*** Opening PROVIDED INFORMATION ***

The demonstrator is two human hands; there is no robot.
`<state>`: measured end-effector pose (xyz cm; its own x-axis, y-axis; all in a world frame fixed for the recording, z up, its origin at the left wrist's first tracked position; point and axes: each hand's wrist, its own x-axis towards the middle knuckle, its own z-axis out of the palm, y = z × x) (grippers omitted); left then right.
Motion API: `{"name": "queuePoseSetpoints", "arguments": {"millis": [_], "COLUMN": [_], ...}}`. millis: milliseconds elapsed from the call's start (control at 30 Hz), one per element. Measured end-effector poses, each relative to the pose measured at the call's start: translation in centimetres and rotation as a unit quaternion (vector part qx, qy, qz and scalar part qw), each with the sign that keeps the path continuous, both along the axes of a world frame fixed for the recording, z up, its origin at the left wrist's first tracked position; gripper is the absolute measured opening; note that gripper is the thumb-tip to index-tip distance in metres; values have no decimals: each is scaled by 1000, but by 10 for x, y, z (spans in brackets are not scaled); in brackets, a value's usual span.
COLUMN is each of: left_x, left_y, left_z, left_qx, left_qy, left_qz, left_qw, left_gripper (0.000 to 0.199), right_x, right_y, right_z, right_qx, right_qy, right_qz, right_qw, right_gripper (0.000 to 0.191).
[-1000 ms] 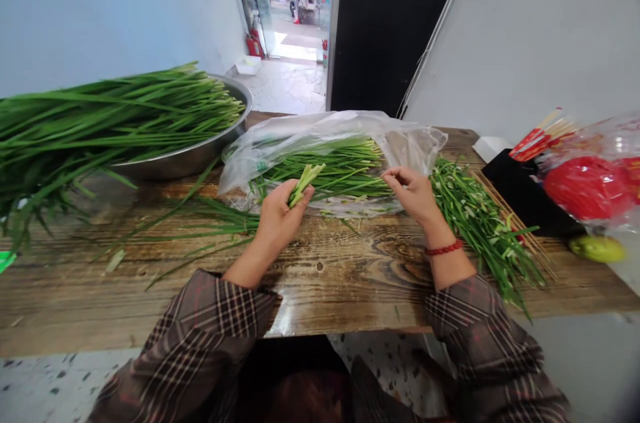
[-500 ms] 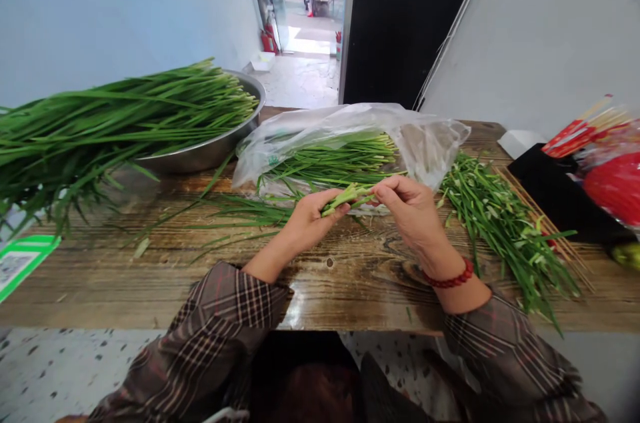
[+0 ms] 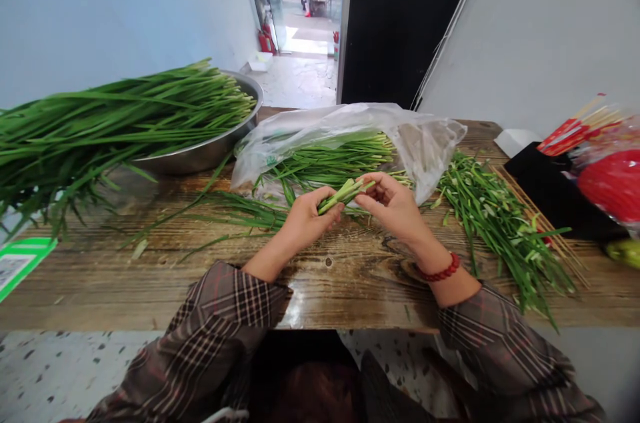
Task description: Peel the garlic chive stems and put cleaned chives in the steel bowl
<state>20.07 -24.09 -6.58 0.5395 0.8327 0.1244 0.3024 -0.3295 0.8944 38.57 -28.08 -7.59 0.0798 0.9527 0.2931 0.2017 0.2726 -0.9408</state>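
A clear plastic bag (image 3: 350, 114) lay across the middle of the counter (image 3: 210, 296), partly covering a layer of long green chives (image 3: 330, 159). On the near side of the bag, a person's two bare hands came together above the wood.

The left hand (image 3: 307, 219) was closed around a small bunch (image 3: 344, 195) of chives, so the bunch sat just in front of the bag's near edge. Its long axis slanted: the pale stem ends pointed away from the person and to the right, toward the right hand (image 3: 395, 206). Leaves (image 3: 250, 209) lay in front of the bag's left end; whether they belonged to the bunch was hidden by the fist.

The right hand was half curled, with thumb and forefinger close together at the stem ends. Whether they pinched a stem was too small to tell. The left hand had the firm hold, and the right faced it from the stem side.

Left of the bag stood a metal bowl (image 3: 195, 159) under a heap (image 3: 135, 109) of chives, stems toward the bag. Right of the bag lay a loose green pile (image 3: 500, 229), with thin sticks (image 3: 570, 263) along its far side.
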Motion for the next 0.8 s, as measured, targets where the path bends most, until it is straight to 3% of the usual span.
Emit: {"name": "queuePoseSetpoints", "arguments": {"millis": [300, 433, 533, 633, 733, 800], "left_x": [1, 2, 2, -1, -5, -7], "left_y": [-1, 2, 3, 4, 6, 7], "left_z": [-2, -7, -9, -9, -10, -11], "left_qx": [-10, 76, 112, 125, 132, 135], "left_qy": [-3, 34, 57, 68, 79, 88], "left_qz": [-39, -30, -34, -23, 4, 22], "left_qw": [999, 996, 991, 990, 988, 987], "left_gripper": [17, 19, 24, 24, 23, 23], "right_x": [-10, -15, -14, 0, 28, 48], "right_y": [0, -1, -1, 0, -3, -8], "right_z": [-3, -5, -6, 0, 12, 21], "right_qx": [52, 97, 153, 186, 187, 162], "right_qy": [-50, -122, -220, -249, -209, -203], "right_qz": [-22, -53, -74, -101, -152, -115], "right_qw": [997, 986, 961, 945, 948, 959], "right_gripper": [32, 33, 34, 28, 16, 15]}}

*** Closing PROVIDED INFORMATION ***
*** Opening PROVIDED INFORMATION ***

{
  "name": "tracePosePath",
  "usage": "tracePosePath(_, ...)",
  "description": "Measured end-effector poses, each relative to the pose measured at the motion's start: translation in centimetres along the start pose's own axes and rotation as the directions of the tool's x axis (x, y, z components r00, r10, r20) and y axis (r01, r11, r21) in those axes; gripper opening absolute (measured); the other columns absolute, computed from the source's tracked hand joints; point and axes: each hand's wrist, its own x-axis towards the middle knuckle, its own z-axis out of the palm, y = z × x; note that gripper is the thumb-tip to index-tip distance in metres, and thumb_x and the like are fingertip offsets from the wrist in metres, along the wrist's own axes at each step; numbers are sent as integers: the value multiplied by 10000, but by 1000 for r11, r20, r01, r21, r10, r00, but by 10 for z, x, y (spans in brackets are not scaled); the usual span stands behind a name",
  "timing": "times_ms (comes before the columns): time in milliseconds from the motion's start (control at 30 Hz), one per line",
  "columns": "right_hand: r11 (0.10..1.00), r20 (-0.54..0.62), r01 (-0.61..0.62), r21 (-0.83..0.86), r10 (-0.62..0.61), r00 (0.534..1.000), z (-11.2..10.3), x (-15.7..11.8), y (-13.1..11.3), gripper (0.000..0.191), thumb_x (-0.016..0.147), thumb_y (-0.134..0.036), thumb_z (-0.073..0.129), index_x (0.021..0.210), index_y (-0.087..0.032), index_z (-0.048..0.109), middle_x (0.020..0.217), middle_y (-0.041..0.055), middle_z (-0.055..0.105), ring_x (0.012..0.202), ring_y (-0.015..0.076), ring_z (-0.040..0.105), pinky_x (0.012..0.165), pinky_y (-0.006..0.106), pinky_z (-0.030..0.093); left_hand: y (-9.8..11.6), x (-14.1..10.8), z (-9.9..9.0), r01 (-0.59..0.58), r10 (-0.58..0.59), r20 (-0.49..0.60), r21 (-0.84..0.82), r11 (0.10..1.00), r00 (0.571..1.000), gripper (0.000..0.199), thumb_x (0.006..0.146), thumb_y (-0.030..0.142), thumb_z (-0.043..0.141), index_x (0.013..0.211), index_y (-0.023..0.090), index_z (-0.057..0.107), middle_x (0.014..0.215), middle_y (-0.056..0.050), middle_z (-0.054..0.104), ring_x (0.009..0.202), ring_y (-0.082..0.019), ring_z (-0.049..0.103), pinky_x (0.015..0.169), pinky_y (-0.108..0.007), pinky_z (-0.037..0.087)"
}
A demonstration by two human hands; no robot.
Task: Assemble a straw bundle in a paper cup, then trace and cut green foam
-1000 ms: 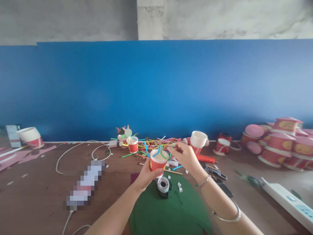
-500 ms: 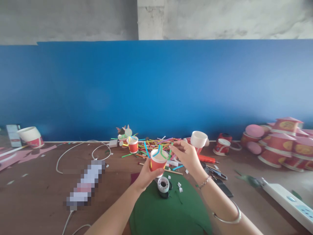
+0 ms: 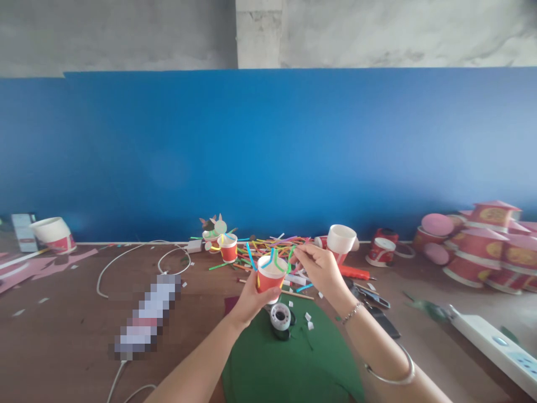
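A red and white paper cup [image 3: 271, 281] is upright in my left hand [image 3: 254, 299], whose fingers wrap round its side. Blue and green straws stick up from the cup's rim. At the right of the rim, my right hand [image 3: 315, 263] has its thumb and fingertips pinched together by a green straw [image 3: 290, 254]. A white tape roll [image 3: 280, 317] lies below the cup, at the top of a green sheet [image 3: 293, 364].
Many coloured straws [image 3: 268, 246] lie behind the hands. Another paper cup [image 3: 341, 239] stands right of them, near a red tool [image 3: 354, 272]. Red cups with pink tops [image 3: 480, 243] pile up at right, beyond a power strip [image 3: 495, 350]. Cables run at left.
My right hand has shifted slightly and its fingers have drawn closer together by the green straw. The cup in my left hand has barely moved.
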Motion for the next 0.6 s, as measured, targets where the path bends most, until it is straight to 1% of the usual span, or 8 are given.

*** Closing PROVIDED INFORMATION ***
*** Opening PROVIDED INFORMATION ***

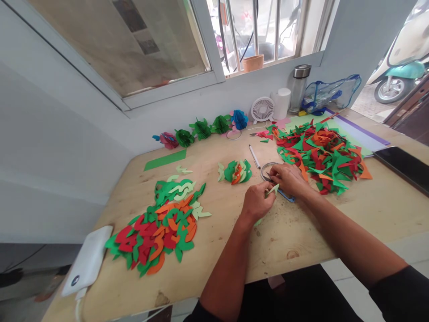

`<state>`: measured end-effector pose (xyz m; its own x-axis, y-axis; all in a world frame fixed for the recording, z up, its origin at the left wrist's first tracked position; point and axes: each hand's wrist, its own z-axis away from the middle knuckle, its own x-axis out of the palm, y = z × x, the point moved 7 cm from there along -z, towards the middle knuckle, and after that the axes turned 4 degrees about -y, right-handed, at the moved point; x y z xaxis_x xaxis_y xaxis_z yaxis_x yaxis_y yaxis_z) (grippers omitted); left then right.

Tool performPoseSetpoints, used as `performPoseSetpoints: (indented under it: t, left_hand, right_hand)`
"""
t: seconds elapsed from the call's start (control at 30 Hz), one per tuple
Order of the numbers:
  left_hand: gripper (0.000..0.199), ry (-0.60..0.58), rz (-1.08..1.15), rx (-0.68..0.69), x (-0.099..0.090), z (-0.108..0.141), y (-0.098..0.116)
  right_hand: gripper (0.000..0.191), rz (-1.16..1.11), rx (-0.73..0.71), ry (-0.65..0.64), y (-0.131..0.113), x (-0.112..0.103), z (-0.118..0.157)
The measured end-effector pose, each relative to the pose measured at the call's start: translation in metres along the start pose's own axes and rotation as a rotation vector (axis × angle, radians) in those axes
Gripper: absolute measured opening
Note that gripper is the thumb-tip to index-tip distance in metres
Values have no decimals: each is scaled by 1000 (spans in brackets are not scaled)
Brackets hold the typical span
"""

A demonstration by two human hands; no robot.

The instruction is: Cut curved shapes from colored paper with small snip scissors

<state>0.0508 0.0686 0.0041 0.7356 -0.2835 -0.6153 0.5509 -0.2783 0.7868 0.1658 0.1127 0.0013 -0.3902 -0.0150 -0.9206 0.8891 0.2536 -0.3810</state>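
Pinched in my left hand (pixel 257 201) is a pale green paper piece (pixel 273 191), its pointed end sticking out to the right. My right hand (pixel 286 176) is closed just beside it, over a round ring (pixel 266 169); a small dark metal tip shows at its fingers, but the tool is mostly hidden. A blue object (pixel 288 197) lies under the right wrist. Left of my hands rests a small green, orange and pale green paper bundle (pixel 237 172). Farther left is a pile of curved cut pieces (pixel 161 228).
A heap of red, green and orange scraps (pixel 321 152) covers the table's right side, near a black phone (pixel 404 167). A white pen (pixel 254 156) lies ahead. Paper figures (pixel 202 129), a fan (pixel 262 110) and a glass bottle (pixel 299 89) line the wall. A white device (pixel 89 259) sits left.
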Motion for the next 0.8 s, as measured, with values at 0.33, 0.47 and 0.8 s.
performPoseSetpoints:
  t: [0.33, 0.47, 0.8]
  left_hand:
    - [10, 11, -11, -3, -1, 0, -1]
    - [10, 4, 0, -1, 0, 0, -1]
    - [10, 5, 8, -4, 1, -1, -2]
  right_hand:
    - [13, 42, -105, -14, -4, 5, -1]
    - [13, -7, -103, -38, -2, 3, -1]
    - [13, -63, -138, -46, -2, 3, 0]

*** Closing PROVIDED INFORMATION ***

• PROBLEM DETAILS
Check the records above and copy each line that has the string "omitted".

• ANSWER BOX
`<state>`: measured end-effector pose (xyz cm; its own x-axis, y-axis; all in a world frame fixed for the recording, z up, its origin at the left wrist's first tracked position; point and axes: each hand's wrist, its own x-axis towards the middle knuckle, its own z-axis out of the palm, y = z × x) (grippers omitted); left then right.
`<state>`: measured end-effector pose (xyz m; its own x-axis, y-axis; all in a world frame fixed for the recording, z up, its origin at the left wrist's first tracked position; point and axes: each hand's wrist, its own z-axis away from the middle knuckle, its own x-axis out of the palm, y = z × x, the point moved 7 cm from there along -z, towards the middle knuckle, and after that the axes turned 4 degrees about -y, right-handed, at the moved point; x y z xaxis_x xaxis_y xaxis_z yaxis_x yaxis_y yaxis_z) (grippers omitted); left then right.

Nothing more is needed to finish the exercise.